Однако при этом она отчетливо ощущала, как ворочаются голодные кишки в ее пустом брюхе. Она хотела есть, черт возьми! Она была голодна — еще как голодна! Просто это мясо… Стоило ей поднести вилку ко рту, как зубы рефлекторно смыкались, точно она пыталась пронести через них кусок тухлятины или извивающуюся сколопендру.

Дьявол. Ее тело не раз подкидывало ей сюрпризы, особенно в пору взросления, когда приходит пора сменить детскую рубашонку на брэ и дублет, некоторые из этих сюрпризов оказывались чертовски неожиданными и причиняли ей в дальнейшем немало проблем. Но это… Это было чем-то новым, мрачно подумала Барбаросса. Умирать от голода и в то же время испытывать отвращение к еде?

Барбаросса сделала еще одну попытку, но и в этот раз, стоило ей только подумать о еде, как во рту начала скапливаться жидкая, отдающая тухлятиной, слюна, не дающая ей толком разжать зубы.

Она хотела есть, как хочет есть человек, у которого двенадцать часов не было во рту маковой росинки, она чувствовала голодные спазмы в брюхе, но… Но в то же время была совершенно не голодна. Запах мяса, стоило приблизить его к лицу, отчего-то вызывал у нее отвращение — тягучее тянущееся отвращение, намертво перекрывающее глотку.

Какого хера? Барбаросса несколько раз приоткрывала рот, пытаясь направить в него вилку с куском заурбартэна, но каждый раз вынуждена была закрыть его, отводя вилку прочь. Одна только мысль, чтобы положить в рот кусок мяса и проглотить его отчего-то стала неприятна, стала казаться противоестественной и гадкой. Как мысль съесть извивающегося паука.

Вот дерьмо!

Возбуждение и страх — чертовски крепкий коктейль, крепче вина со спорыньей, которое подают в «Хексенкесселе». Сегодняшняя встряска обеспечила ей до хера того и другого, разгорячив кровь сверх всяких пределов. Но прежде ей это никогда не мешало набивать брюхо, напротив, лишь будоражило аппетит.

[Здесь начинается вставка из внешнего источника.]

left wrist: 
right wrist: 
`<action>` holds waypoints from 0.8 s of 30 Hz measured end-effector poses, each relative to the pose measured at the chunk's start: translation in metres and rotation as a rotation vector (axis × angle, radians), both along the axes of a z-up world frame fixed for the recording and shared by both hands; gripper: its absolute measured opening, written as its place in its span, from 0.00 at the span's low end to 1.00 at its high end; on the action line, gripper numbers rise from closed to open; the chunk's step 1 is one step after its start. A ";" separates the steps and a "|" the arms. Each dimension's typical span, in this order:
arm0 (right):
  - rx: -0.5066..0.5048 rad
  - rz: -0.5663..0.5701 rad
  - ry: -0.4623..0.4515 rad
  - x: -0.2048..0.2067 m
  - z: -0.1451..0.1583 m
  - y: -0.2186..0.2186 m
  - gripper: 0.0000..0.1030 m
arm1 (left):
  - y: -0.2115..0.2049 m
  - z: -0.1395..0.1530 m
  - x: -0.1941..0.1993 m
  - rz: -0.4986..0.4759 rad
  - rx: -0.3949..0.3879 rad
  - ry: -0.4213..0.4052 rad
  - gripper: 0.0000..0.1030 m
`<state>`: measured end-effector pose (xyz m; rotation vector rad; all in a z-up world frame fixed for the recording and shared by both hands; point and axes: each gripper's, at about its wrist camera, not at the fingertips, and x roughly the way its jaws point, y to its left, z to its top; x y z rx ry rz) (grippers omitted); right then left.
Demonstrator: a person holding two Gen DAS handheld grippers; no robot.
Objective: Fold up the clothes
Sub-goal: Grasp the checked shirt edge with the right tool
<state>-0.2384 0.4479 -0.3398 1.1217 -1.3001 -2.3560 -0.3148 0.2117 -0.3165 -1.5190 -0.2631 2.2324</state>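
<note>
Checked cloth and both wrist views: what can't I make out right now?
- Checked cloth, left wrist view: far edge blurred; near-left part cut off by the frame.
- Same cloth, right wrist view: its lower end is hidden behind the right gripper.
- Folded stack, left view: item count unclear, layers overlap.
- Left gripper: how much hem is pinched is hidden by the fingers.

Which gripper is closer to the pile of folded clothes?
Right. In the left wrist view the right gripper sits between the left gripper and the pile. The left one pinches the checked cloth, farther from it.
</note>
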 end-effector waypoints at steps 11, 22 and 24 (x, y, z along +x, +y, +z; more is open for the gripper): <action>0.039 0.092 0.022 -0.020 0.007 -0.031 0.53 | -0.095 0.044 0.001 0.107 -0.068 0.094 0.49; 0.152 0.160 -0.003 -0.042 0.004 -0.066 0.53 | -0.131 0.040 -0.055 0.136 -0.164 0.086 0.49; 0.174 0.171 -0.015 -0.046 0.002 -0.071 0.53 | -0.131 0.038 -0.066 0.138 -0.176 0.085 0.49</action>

Может, это усталость? Она где-то слышала, что от смертельной усталости люди теряют аппетит, так что кусок не лезет в горло. Но она не ощущала себя смертельно уставшей. Вымотанной, опустошенной — да, но умирать как будто не собиралась.

Барбаросса стиснула вилку с такой силой, что едва не сломала плохонький, источенный тысячами чужих рук, черенок. Совсем забыв про обожженную руку, которая мгновенно напомнила о себе, полыхнув так, что проняло до самого плеча. Барбаросса выругалась, выронив вилку из пальцев.

Херов ожог и не думал утихать, налился жидким подкожным огнем и жег так немилосердно, будто в ее правой ладони вот-вот должна была открыться дверь в Ад. Сука, как же больно! Взглянув на ладонь, Барбаросса выругалась сквозь зубы.

Она никогда не считала себя специалистом по ожогам, куда чаще ей приходилось видеть в человеческом мясе дырки, оставленные ножами, гвоздями и заточками, и частенько это мясо было ее собственным. Но и ожоги повидать ей пришлось. Маленькие, оставленные свечным воском, крохотные красные пятнышки на коже, саднящие, как комариные укусы. Большие, которыми награждали в Шабаше старшие сестры, любившие смеху ради приложить к твоей спине раскаленную добела лошадиную подкову. Эти приносили куда больше мучений, несколько недель напоминая о себе, истекая гноем и оставляя на память уродливые шрамы.